Throughout the Q&A session, the NBA employees shared a lot of meaningful experiences and advice. Mark shared that he pursued his internship because he believes that sports have the ability to change lives. They help people, they teach you how to interact with others, and can teach you to be your best self. He placed great importance in finding your passion and following what you love. He shared a quote from Confucius: “Choose a job you love and you will never work a day in your life.”

Annie explained the importance of persistence. It took her three tries to get a job with the NBA, and if she had given up she would have never reached the position she is in today. She also advised students to surround themselves with people they love working with. Supportive colleagues can encourage you to work hard at your job, and do your best. She explained that “feeling a sense of pride and respect in your work and who you work for is big. If you do not respect the company you work for, they cannot respect you.”

Dominique emphasized the importance of networking: “Relationships are almost more important than skill sets, so connect with as many people as you can. Network! Connect with high school classmates, your bosses, mentors… Send thank you notes and never think you are better than anyone else.” She also suggested that when looking for companies to work for, it is important to pay attention to the employees. If you like the people that work there and that are interviewing you, you are more likely to fit in. It is important to work around great people and a good team, so one must pay attention to the company’s culture and how employees are treated.
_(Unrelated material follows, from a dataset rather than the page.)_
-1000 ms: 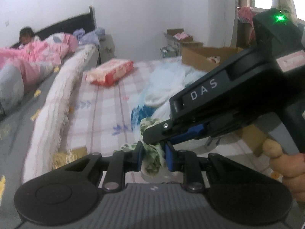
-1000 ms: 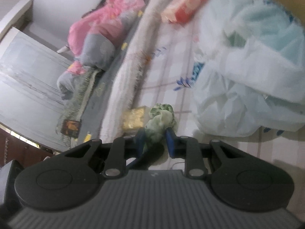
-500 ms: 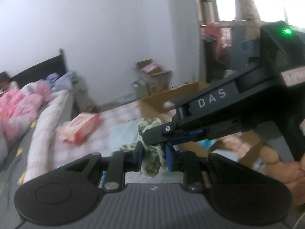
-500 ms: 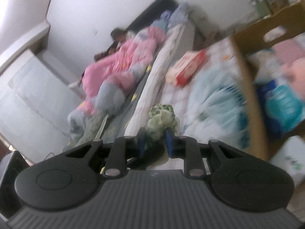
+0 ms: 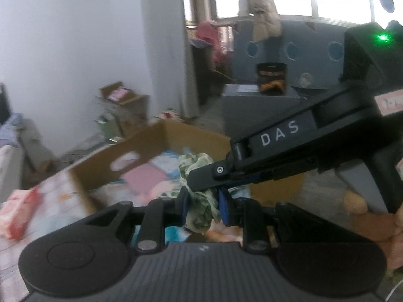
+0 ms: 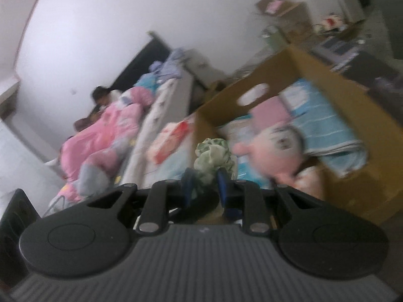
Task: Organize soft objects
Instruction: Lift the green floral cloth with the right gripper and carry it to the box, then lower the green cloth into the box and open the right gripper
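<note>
I have both tools clamped on one bunched green patterned cloth (image 5: 201, 206). The left gripper (image 5: 202, 207) has its blue pads pressed narrow into the lower folds, and the right gripper (image 6: 205, 183) pinches the same bundle from the other side, its dark fingers crossing in front of the left camera. The cloth hangs between the two tools in the air, not resting on anything, with its crumpled top standing above the pads.

As I judge it, the step in hand is carrying this cloth over to the cardboard box (image 6: 357, 93) and putting it inside. To do it well I would keep both grips firm until the bundle is past the near wall of the box, bring it down over a free patch, and let go with both tools together so that no loose end drapes over the rim. The frames are blurred, so I would settle before releasing.

The box stands open just ahead, with an oval handle hole in its far wall. Inside it lie a folded blue striped towel (image 6: 330, 130) along the right wall, a pink folded piece (image 6: 270, 114) near the far wall, and a pink plush toy (image 6: 274, 148) at the near edge.
</note>
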Demonstrator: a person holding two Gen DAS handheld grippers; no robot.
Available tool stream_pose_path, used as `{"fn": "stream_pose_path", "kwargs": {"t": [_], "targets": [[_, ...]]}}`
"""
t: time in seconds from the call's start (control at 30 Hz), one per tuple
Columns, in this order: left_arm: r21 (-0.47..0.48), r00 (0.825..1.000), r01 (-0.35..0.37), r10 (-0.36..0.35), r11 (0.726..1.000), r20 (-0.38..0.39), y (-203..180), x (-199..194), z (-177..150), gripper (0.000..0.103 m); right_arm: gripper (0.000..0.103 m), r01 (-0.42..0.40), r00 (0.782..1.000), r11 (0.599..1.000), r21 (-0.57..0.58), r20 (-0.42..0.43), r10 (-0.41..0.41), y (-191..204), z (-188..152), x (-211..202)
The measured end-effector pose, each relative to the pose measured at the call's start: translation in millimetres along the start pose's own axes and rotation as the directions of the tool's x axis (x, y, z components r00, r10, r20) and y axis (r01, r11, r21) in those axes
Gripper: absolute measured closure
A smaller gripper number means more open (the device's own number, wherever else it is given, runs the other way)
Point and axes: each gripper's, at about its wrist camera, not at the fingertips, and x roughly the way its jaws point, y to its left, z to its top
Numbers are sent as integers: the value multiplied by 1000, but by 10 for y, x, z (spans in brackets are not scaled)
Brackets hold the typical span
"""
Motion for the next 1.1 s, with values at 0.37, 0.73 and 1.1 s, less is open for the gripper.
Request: {"fn": "stream_pose_path", "kwargs": {"t": [0.37, 0.73, 1.1], "targets": [[-37, 991, 85, -88, 996, -97, 40, 489, -48, 55, 84, 242, 967, 970, 12, -85, -240, -823, 180, 135], [-163, 997, -22, 11, 986, -71, 524, 181, -143, 50, 77, 393, 899, 906, -154, -143, -414, -792, 206, 290], [-209, 994, -106, 111, 972, 13, 793, -480, -289, 29, 59, 371, 927, 916, -153, -3, -376, -406, 179, -51]]}}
The members of the panel agreed that the most difficult aspect of the job is multitasking, since there is no off-season and they are always working. They have to constantly juggle different tasks, but must never lose attention to detail; however, they also reinforced the idea of personal happiness, and taking time off when you feel overwhelmed.

The qualities that panel members appreciated the most in a manager were good communication, openness, and flexibility. Moreover, supervisors should be empowering, and let employees take primary responsibility of tasks without micromanaging. Someone that always has an open door, and fundamentally, someone you have a great level of respect for is the ideal person to work for.  On a similar page, the qualities they associated with success were the ability to work with multiple personalities, being a good communicator, adaptability and writing skills.

When asked what advice they would you give to their younger selves, the panel agreed that they would have told themselves to explore everything they can, and to not take themselves too seriously. While your first job is really important, you can always change jobs or career paths. Dominique said: “Do not be upset if you do not get that job you want.” Follow your passions and try to take one step at a time. Cedric suggested that Fiver students write down their goals, whether they are travel destinations, financial goals, or work ambitions. They should then outline and map out how they can accomplish these goals. This exercise can help clarify what you want to do, and give you a picture of what you are aiming for.

Overall, the panel kept coming back to the following themes:
•If at first you do not succeed, try and try again.
•Do what you love.
•You are always going to be criticized, so go for what makes you happy.
•Strive to be the best at whatever it is you decide to pursue.

Before ending the Q&A, one Fiver student asked the question, “How do I get a job at the NBA?” The panel recommended creating a good résumé, and developing fundamental skills. They also suggested applying for internships or participating in volunteer opportunities that can bring value to their résumés. And of course, the panel’s final tip was to network, and build relationships wherever there is an opportunity for them.